I think part of what helps me is the realization that change is NORMAL. Staying the same is not normal. I think it's a safety thing, as in, feeling safe. I know the score. Even if I don't like the scenario, it's a scenario I know and I know what is expected of me. When a change is thrust on me from the outside, aack!!! I don't know what to do any more. OMG!!! I might do it wrong. I might not do anything when I should have done something. I might do something when I should have done nothing. Aack!!! When I can remind myself that change is normal, then I can practice handling change in a normal way. I'm only able to do this in small things so far - but this is progress. First I just remind myself that change is normal; then I practice feeling calm; then I ask, is this something that fundamentally bothers me, or is it just the change itself that's bothering me? What changes to how I do things could I CHOOSE to make to increase my comfort level? Are those changes I actually want to make? Depending on the answers, I might try to practice acceptance (still admittedly a hard one) or courage. Or more wisdom. Or the big recurring theme for me right now - am I asking HP into this? Am I asking for & trusting in HP's support, asking for and LISTENING for guidance and wisdom? Or am I freaking out so bad I couldn't hear HP if he used a megaphone & took out a skywriting ad?

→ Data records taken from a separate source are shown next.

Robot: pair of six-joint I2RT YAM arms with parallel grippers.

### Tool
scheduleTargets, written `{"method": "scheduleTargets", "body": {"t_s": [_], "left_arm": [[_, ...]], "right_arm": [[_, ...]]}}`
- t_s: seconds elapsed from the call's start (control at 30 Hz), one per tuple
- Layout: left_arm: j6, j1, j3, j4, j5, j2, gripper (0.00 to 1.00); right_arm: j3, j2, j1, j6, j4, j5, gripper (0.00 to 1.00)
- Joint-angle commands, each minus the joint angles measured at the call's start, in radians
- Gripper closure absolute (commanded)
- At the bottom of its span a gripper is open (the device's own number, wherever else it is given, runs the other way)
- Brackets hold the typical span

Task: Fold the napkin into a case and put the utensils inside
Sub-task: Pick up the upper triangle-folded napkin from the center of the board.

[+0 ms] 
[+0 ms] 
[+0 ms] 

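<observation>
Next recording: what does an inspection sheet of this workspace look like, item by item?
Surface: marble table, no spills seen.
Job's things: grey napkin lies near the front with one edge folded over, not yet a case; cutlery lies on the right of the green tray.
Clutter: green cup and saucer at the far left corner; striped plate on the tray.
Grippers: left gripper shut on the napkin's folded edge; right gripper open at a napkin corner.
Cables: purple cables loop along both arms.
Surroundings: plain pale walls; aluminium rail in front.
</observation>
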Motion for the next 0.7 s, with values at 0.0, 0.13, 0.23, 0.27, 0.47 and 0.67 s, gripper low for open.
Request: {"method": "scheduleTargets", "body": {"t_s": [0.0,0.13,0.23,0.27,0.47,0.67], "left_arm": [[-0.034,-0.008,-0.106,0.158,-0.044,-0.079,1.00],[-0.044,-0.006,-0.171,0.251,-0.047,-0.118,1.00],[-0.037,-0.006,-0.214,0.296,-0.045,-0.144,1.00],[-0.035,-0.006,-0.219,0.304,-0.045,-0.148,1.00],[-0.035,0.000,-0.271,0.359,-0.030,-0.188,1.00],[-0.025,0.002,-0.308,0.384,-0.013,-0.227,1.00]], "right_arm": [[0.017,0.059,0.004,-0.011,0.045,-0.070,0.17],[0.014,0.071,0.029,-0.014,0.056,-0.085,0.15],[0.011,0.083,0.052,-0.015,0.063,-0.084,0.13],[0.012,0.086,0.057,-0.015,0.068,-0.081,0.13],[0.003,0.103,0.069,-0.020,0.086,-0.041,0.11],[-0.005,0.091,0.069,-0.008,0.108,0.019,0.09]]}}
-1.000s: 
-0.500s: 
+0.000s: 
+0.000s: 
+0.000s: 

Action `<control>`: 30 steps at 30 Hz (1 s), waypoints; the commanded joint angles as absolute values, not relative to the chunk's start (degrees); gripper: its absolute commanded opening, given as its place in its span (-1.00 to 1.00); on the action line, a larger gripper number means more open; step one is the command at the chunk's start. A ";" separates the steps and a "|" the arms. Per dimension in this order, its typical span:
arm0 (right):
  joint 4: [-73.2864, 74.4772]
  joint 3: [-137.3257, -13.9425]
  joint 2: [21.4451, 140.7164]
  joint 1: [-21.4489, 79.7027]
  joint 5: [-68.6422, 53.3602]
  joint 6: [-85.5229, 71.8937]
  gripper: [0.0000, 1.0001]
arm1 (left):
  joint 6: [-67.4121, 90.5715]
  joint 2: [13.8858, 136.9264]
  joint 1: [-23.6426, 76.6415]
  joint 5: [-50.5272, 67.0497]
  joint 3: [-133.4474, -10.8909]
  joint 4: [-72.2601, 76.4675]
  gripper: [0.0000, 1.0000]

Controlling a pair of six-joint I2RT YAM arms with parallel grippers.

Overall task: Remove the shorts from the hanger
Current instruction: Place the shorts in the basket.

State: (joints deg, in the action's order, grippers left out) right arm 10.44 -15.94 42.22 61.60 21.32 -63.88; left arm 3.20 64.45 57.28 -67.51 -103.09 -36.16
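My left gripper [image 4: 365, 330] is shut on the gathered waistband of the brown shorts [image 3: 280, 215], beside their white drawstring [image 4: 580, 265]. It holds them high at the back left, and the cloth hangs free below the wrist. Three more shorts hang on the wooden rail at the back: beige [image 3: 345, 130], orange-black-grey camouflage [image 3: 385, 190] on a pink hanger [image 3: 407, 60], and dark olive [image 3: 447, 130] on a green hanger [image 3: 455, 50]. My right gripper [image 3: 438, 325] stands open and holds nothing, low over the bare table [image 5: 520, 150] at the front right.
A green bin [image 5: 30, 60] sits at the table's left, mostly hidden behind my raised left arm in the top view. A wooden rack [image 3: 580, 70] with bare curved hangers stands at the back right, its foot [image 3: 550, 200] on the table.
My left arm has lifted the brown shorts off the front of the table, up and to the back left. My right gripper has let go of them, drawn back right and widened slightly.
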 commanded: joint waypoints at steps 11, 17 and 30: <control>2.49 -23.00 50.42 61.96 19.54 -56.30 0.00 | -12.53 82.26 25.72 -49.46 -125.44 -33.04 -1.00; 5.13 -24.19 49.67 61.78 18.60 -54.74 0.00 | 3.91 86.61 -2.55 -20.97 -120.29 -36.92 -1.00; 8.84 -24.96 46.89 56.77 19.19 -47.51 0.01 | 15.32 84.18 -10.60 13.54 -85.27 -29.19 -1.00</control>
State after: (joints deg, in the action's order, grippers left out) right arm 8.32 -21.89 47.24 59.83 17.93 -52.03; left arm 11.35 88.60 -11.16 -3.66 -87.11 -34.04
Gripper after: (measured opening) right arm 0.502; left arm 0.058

I totally understand about fearing change at work because I might get behind - and then getting behind anyway because I'm not checking into the potential change. My boss is actually great - one of his favorite lines is "go home, it's not going anywhere". It helps if I break it into small bits: "I'm not making a decision right now, I'm just gathering information." "It's normal not to understand it before I've read up on it." "At 10:00, I'll just read the first page. Then I'll leave it for a bit and let that soak in."

Anyway - yeah, I get the resistance to change. I'm working on it. Taking baby steps. And it is actually better than it was. Guess I'll keep coming back!